21 junio, 2009

EL RELOJERO


"El día del aguacero, dime dónde te metiste, que no te mojaste el pelo. Voy como si fuera preso: detrás camina mi sombra, delante mi pensamiento". Anónimo (y flamenco).


F. era un afamado maestro relojero al que la perfección (y la inspiración) colocó en la senda de la búsqueda.

Con las manos francamente temblorosas por el rigor del paso del tiempo y la exactitud de su artesanía, olvidó el acogedor y reparador paraje de su antiquísima relojería situada en pleno centro de V, asumiendo que su grial le obligaba a aventurarse frente al espacio y, quizá, al poco tiempo que pudiera restar.

En un viejo pañuelo de seda, marcado con sus iniciales por su laboriosa abuela materna, envolvió las precisas herramientas que, con delicada parsimonia, había estado limpiando durante la última quincena (como el asesino que, decidido a cometer el magnicidio durante tanto tiempo planeado, y como gesto de honra a su víctima, prepara sus utensilios para la gran cita).

Visitó los más recónditos y variopintos rincones, charlando con los pares de su gremio y atisbando siempre la posible argucia que la antigüedad pudiera reservar en los discursos impostados de aquellos a los que se enfrentaba.

Y, por las noches, releía los manuales que su padre había heredado de su abuelo, como muestra ancestral de una técnica y sabiduría que permeaba entre generaciones.

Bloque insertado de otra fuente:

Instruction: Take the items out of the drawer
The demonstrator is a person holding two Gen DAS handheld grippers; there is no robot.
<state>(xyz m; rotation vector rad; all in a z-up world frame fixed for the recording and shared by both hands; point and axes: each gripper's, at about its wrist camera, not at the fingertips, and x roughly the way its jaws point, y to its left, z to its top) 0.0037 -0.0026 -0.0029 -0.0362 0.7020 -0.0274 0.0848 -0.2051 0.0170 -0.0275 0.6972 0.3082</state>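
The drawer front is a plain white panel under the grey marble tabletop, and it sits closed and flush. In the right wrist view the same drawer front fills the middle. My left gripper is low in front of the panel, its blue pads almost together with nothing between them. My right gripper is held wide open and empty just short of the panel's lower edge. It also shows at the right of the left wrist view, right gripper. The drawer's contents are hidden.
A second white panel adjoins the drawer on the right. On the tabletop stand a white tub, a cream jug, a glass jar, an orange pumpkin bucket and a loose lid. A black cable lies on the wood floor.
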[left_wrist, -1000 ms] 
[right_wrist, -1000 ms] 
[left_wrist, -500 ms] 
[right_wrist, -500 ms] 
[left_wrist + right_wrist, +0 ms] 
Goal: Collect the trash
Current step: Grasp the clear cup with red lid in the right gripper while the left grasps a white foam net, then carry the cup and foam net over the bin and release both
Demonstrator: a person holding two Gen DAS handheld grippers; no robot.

Sólo en las madrugadas en las que, por la inquietud y el pesar, percibía como si su alma abandonase su cuerpo físico, se refugiaba en la lectura de un viejo folletín en el que un espadachín, atormentado por encontrar la estocada perfecta, se batía en duelo ante el más feroz e imbatible enemigo (el amor).

Cuando había recorrido prácticamente Europa entera, decidió emprender su camino de retorno al hogar. Algo hastiado por el resultado adverso de su empresa.

Cierta noche se hospedó en una inhóspita y sombría fonda de L. que se alzaba tras un terraplén del camino.

El suelo de su habitación era de piedra.

El hombre se postró de rodillas y observó una inscripciones que, entonces lo descubrió, el eterno peregrino había marcado para la posteridad, para el inconformista espíritu aquejado por el sentir de la verdad.

Abrió su pañuelo.

El aullido de un lobo, desgarrador, sonó en la noche.

A la mañana siguiente, la posadera no pudo reprimir un grito al abrir la puerta de la habitación.

Los pies desnudos de su cliente colgaban apenas cuarenta centímetros por encima del suelo.

Su rostro, sin embargo, aparentaba satisfacción y tranquilidad.

En el suelo, cubiertas por el pañuelo, la Policía encontró unas herramientas usadas para limar piedra.

Nadie supo adivinar el sentido del símbolo recién tallado en la piedra del suelo de la habitación. Tampoco del resto.